_Prompt_.
Without the pictures, repeat the listing character for character.
Provided entries below:
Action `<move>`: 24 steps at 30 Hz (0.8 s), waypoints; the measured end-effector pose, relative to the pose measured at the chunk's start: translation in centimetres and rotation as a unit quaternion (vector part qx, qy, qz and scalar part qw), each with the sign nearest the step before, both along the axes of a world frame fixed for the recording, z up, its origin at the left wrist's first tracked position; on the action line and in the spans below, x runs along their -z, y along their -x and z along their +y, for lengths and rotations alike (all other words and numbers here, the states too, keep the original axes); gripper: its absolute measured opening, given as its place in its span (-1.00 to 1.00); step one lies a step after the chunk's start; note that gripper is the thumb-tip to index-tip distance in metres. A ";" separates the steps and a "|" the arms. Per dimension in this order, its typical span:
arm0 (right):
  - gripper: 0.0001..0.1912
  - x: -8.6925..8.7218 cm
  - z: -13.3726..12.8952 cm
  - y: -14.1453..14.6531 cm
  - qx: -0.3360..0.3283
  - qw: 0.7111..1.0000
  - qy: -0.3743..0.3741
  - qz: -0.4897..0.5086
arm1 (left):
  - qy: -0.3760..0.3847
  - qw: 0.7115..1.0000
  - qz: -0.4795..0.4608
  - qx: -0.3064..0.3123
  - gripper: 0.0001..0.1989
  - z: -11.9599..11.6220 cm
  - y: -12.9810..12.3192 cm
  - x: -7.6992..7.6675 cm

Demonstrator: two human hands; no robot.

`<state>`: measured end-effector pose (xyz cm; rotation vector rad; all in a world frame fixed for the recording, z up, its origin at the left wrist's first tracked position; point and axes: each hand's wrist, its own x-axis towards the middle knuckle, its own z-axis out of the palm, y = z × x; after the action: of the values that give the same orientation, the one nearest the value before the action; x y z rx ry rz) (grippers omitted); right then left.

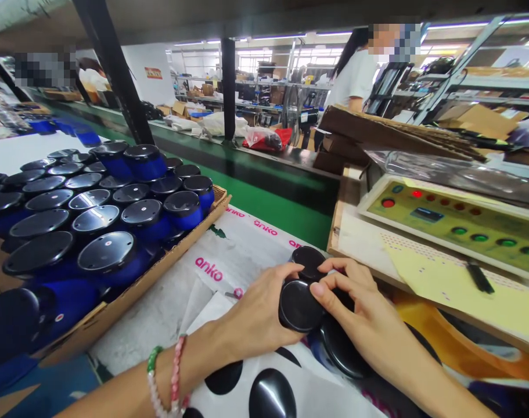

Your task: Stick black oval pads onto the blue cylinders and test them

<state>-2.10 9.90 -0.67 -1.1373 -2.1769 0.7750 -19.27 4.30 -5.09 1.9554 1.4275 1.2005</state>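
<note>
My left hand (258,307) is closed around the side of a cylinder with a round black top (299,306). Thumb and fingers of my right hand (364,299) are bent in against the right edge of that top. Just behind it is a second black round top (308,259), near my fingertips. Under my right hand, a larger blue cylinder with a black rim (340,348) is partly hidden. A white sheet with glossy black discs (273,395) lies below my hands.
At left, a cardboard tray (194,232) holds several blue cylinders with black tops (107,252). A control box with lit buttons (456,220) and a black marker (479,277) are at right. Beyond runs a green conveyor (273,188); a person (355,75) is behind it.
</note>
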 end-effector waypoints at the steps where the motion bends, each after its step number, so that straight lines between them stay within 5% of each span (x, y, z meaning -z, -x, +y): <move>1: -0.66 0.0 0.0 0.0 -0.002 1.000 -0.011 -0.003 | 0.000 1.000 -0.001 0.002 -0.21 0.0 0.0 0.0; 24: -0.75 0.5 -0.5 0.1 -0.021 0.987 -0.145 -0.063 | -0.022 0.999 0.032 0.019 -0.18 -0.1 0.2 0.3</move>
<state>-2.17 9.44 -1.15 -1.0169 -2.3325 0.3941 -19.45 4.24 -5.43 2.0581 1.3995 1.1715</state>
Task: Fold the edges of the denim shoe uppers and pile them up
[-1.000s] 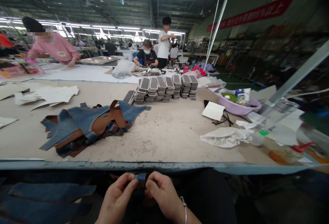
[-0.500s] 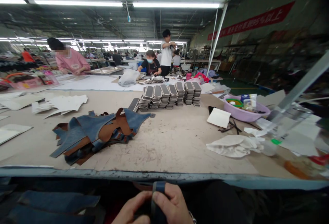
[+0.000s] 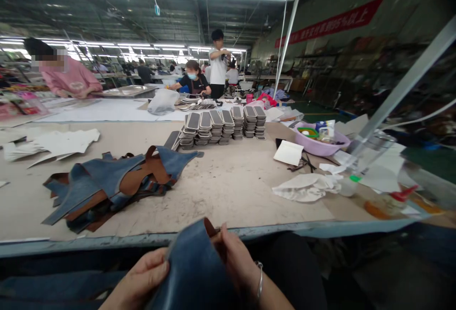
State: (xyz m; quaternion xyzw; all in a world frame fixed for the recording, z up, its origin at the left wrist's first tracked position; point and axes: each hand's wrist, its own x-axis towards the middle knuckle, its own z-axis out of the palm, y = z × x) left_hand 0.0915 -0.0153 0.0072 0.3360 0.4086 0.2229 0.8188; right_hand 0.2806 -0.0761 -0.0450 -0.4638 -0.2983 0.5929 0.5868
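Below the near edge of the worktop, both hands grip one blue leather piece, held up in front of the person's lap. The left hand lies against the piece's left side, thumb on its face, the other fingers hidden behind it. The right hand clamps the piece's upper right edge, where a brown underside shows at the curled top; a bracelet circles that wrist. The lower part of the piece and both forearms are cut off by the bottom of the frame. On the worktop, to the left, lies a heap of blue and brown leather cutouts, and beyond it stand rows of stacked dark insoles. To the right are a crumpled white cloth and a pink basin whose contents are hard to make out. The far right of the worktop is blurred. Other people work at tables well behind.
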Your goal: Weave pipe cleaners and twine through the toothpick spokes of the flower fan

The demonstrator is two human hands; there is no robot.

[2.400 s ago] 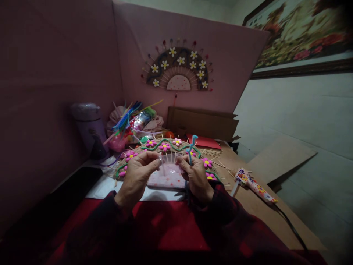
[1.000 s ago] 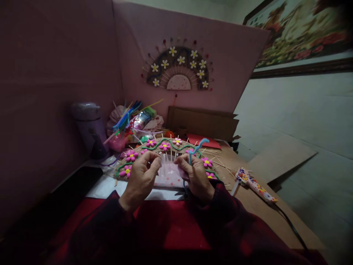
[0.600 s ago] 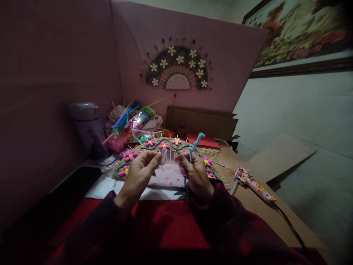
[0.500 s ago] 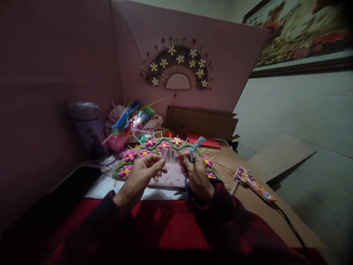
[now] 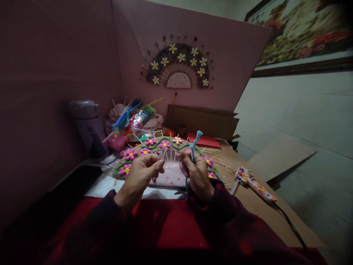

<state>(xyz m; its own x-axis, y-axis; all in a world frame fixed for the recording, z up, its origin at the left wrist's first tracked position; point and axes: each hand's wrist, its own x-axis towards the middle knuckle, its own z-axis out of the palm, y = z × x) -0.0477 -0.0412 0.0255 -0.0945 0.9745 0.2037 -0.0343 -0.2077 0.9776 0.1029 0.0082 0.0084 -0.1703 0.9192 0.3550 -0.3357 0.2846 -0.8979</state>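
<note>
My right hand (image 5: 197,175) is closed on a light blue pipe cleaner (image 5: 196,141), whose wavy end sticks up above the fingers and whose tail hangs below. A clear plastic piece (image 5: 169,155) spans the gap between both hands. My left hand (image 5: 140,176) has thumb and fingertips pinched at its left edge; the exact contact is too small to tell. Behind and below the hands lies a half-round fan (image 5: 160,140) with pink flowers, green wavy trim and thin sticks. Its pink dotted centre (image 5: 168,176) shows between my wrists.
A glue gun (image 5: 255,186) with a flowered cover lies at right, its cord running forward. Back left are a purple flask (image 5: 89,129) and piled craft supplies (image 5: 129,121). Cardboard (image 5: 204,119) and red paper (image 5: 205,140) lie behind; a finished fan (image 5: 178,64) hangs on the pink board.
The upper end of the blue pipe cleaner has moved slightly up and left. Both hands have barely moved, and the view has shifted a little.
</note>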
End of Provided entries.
_Task result_.
Action `<move>`: 24 steps at 30 Hz (0.8 s), waypoints; the measured end-effector pose, relative to the pose measured at the chunk's start: translation in centimetres and rotation as a unit quaternion (vector part qx, qy, qz and scalar part qw), each with the sign nearest the step before, both along the axes of a world frame fixed for the recording, z up, its origin at the left wrist's first tracked position; on the action line and in the spans below, x runs along their -z, y along their -x and z along their +y, for lengths and rotations alike (all other words and numbers here, the states too, keep the original axes); gripper: its absolute measured opening, given as its place in its span (-1.00 to 1.00); step one lies a step after the chunk's start; note that gripper is the thumb-tip to index-tip distance in metres. A ";" separates the steps and a "|" the arms. Per dimension in this order, its typical span:
arm0 (right):
  - gripper: 0.0001..0.1912
  - x: -8.6925..8.7218 cm
  - z: -13.3726..12.8952 cm
  - y: -14.1453..14.6531 cm
  - qx: -0.3360..0.3283
  - qw: 0.7111..1.0000
  - qy: -0.3743..0.3741
  - qz: -0.4897..0.5086
arm1 (left):
  - qy: -0.3760..0.3847
  - qw: 0.7115..1.0000
  - qz: -0.4795..0.4608
  - qx: -0.3064..0.3123
  - gripper: 0.0001..0.1989
  - z: -11.9599..11.6220 cm
  - y: -12.9810..12.3192 cm
  - x: -7.6992..7.6675 cm

Demonstrator: two human hands; no robot.

`<state>`: measured end-effector pose (xyz cm; rotation vector rad; all in a world frame fixed for the recording, z up, its origin at the left wrist's first tracked position; point and axes: each hand's wrist, its own x-axis towards the middle knuckle, its own z-axis out of the palm, y = z × x; after the action: of the values that give the same orientation, the one nearest the value before the action; x y z rx ry rz) (grippers omitted); right then left.


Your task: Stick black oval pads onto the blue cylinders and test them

<state>-2.10 9.90 -0.67 -1.1373 -2.1769 0.7750 -19.27 4.30 -5.09 1.9554 1.4275 1.2005</state>
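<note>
My left hand (258,307) is closed around the side of a cylinder with a round black top (299,306). Thumb and fingers of my right hand (364,299) are bent in against the right edge of that top. Just behind it is a second black round top (308,259), near my fingertips. Under my right hand, a larger blue cylinder with a black rim (340,348) is partly hidden. A white sheet with glossy black discs (273,395) lies below my hands.
At left, a cardboard tray (194,232) holds several blue cylinders with black tops (107,252). A control box with lit buttons (456,220) and a black marker (479,277) are at right. Beyond runs a green conveyor (273,188); a person (355,75) is behind it.
</note>
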 end-effector waypoints at the steps where the motion bends, each after its step number, so that straight lines between them stay within 5% of each span (x, y, z meaning -z, -x, +y): <move>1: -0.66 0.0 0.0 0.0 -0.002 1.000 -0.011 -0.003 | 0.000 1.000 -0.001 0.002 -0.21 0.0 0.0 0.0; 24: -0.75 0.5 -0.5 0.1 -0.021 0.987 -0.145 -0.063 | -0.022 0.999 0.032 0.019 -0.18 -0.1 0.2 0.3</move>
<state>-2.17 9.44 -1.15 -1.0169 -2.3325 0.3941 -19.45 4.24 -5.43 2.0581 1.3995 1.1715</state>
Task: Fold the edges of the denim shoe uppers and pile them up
[-1.000s] 
[-0.500s] 
[+0.000s] 
State: (xyz m; quaternion xyzw; all in a world frame fixed for the recording, z up, its origin at the left wrist's first tracked position; point and axes: each hand's wrist, its own x-axis towards the middle knuckle, its own z-axis out of the palm, y = z × x) left_hand 0.0915 -0.0153 0.0072 0.3360 0.4086 0.2229 0.8188; right_hand 0.2806 -0.0761 -0.0450 -0.4638 -0.2983 0.5929 0.5868
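Below the near edge of the worktop, both hands grip one blue leather piece, held up in front of the person's lap. The left hand lies against the piece's left side, thumb on its face, the other fingers hidden behind it. The right hand clamps the piece's upper right edge, where a brown underside shows at the curled top; a bracelet circles that wrist. The lower part of the piece and both forearms are cut off by the bottom of the frame. On the worktop, to the left, lies a heap of blue and brown leather cutouts, and beyond it stand rows of stacked dark insoles. To the right are a crumpled white cloth and a pink basin whose contents are hard to make out. The far right of the worktop is blurred. Other people work at tables well behind.
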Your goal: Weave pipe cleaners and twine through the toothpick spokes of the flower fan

The demonstrator is two human hands; there is no robot.

[2.400 s ago] 
[1.000 s ago] 
[0.600 s ago] 
[0.500 s ago] 
[now] 

<state>(xyz m; its own x-axis, y-axis; all in a world frame fixed for the recording, z up, its origin at the left wrist's first tracked position; point and axes: each hand's wrist, its own x-axis towards the middle knuckle, its own z-axis out of the palm, y = z × x) -0.0477 -0.0412 0.0255 -0.0945 0.9745 0.2037 -0.0343 -0.2077 0.9776 0.1029 0.0082 0.0084 -0.1703 0.9192 0.3550 -0.3357 0.2846 -0.8979</state>
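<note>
My right hand (image 5: 197,175) is closed on a light blue pipe cleaner (image 5: 196,141), whose wavy end sticks up above the fingers and whose tail hangs below. A clear plastic piece (image 5: 169,155) spans the gap between both hands. My left hand (image 5: 140,176) has thumb and fingertips pinched at its left edge; the exact contact is too small to tell. Behind and below the hands lies a half-round fan (image 5: 160,140) with pink flowers, green wavy trim and thin sticks. Its pink dotted centre (image 5: 168,176) shows between my wrists.
A glue gun (image 5: 255,186) with a flowered cover lies at right, its cord running forward. Back left are a purple flask (image 5: 89,129) and piled craft supplies (image 5: 129,121). Cardboard (image 5: 204,119) and red paper (image 5: 205,140) lie behind; a finished fan (image 5: 178,64) hangs on the pink board.
The upper end of the blue pipe cleaner has moved slightly up and left. Both hands have barely moved, and the view has shifted a little.
</note>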

This answer requires no additional content.